▶ _Task requirements_:
Keep only the lines from the top of the listing through the one with "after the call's", and reproduce them unaltered.

▶ _Exercise data_:

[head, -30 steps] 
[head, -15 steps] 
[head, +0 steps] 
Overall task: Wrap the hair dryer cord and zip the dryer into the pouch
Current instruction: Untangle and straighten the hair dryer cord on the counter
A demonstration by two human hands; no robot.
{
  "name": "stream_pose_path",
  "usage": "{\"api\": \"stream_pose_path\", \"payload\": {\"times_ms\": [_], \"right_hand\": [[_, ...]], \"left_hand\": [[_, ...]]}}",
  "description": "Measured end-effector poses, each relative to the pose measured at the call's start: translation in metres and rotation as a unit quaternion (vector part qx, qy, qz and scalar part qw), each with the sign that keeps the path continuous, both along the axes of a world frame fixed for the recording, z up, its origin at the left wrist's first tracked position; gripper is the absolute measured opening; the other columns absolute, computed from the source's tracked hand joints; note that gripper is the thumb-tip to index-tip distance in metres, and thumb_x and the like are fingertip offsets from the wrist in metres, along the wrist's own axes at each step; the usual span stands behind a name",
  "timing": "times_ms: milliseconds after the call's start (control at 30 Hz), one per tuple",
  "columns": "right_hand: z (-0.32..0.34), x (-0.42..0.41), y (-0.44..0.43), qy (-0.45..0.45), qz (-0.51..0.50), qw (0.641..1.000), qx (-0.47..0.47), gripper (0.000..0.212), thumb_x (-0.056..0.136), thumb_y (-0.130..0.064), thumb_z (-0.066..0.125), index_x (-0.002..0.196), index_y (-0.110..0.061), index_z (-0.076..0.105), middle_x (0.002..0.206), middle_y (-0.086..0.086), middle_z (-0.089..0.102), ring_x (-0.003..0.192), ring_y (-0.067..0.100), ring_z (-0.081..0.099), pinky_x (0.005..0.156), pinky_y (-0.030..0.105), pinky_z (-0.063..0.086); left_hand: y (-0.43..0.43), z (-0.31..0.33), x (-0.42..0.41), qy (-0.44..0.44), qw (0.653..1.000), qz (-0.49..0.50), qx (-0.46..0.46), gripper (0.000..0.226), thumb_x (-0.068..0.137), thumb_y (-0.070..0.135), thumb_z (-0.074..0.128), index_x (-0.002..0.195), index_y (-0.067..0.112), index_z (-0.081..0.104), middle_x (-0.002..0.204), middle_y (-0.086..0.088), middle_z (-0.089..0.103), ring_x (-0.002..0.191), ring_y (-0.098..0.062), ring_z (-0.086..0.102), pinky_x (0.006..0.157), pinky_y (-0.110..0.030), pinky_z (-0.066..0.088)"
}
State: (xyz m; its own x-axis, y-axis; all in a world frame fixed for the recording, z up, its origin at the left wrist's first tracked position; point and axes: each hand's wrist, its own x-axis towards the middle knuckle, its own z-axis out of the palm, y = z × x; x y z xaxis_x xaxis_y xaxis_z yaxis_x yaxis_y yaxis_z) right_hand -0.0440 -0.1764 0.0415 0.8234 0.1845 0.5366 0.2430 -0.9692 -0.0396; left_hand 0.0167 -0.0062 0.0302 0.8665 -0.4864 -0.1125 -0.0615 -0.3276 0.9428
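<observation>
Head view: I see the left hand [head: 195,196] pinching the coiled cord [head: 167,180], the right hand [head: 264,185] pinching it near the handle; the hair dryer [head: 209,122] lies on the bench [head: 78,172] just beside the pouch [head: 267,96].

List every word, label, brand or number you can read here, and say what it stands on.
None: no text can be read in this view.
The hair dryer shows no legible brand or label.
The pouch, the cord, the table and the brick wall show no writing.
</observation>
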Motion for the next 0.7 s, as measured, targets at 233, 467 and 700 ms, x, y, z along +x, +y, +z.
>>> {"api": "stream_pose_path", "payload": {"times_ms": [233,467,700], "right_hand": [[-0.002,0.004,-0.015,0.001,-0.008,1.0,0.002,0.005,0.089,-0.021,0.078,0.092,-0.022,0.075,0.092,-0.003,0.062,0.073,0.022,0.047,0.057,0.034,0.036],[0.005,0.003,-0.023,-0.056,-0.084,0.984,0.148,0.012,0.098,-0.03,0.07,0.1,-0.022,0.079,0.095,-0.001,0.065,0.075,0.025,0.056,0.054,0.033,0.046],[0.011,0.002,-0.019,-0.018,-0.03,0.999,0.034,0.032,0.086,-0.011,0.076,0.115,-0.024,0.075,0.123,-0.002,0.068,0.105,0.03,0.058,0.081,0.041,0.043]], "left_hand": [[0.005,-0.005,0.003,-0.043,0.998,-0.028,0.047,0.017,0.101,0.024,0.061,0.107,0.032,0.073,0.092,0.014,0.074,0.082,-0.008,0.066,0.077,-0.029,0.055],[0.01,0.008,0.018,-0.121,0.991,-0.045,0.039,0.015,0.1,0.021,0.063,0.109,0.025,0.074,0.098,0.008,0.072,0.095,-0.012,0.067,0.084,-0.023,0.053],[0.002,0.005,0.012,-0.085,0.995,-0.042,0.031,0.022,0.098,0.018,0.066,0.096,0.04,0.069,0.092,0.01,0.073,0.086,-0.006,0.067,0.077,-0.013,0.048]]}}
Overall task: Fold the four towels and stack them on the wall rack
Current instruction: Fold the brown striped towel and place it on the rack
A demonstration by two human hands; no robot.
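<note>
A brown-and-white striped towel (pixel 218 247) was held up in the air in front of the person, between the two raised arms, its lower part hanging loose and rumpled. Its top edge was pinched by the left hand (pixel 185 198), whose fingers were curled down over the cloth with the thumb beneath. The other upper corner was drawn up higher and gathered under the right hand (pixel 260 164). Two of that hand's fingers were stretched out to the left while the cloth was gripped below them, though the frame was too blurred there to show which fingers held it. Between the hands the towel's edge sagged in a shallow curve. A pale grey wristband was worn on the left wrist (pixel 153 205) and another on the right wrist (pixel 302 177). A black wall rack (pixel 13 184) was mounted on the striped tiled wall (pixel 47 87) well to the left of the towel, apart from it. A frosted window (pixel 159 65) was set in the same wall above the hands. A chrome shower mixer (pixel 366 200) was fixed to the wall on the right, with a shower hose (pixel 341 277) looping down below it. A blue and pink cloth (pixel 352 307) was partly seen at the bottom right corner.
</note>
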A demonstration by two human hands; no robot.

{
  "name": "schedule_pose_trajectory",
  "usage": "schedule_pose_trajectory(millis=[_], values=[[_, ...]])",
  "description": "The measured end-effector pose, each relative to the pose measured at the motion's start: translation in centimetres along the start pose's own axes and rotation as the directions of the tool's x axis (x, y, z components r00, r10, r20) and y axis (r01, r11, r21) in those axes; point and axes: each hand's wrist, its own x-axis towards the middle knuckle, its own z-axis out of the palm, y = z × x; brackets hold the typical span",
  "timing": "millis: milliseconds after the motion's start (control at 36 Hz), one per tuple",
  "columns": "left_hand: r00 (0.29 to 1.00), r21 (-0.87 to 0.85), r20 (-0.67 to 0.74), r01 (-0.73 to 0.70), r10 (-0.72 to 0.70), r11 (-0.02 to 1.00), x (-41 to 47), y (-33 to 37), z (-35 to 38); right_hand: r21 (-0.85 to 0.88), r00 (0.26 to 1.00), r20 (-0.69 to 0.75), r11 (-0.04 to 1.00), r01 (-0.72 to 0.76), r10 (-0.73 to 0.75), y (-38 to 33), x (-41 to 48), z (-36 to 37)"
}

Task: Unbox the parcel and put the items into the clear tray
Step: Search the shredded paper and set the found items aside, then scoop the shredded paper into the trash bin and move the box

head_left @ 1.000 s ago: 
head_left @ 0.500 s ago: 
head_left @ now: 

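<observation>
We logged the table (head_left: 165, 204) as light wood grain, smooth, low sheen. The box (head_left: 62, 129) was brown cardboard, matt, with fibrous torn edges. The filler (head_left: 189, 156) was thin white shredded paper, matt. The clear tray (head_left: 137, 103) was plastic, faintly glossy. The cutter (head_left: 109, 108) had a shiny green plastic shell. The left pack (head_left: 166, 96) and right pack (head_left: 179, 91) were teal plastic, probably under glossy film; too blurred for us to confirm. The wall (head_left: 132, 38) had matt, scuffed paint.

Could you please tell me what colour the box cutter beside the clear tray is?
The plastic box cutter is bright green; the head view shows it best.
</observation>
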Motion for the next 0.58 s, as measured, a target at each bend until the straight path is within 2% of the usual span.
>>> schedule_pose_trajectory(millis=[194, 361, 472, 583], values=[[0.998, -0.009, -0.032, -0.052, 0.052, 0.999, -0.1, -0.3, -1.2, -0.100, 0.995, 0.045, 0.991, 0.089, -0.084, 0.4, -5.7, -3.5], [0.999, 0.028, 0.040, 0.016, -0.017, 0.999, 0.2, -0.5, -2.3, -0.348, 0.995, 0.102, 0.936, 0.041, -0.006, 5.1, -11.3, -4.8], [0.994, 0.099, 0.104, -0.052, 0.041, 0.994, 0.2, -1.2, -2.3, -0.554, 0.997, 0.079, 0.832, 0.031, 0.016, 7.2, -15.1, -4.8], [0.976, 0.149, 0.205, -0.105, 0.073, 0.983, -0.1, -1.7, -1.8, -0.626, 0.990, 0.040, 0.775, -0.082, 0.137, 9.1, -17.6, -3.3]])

▶ _Solution for this exercise_:
[head, -30 steps] 
[head, -15 steps] 
[head, +0 steps] 
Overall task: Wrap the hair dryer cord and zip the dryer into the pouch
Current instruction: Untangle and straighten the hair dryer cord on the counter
A demonstration by two human hands; no robot.
{
  "name": "stream_pose_path",
  "usage": "{\"api\": \"stream_pose_path\", \"payload\": {\"times_ms\": [_], \"right_hand\": [[_, ...]], \"left_hand\": [[_, ...]]}}",
  "description": "Measured end-effector poses, each relative to the pose measured at the call's start: translation in metres and rotation as a unit quaternion (vector part qx, qy, qz and scalar part qw), each with the sign that keeps the path continuous, both along the axes of a world frame fixed for the recording, z up, its origin at the left wrist's first tracked position; gripper is the absolute measured opening; the other columns absolute, computed from the source's tracked hand joints; note that gripper is the thumb-tip to index-tip distance in metres, and thumb_x and the like are fingertip offsets from the wrist in metres, along the wrist's own axes at each step; the usual span stands behind a name",
  "timing": "times_ms: milliseconds after the call's start (control at 30 Hz), one per tuple",

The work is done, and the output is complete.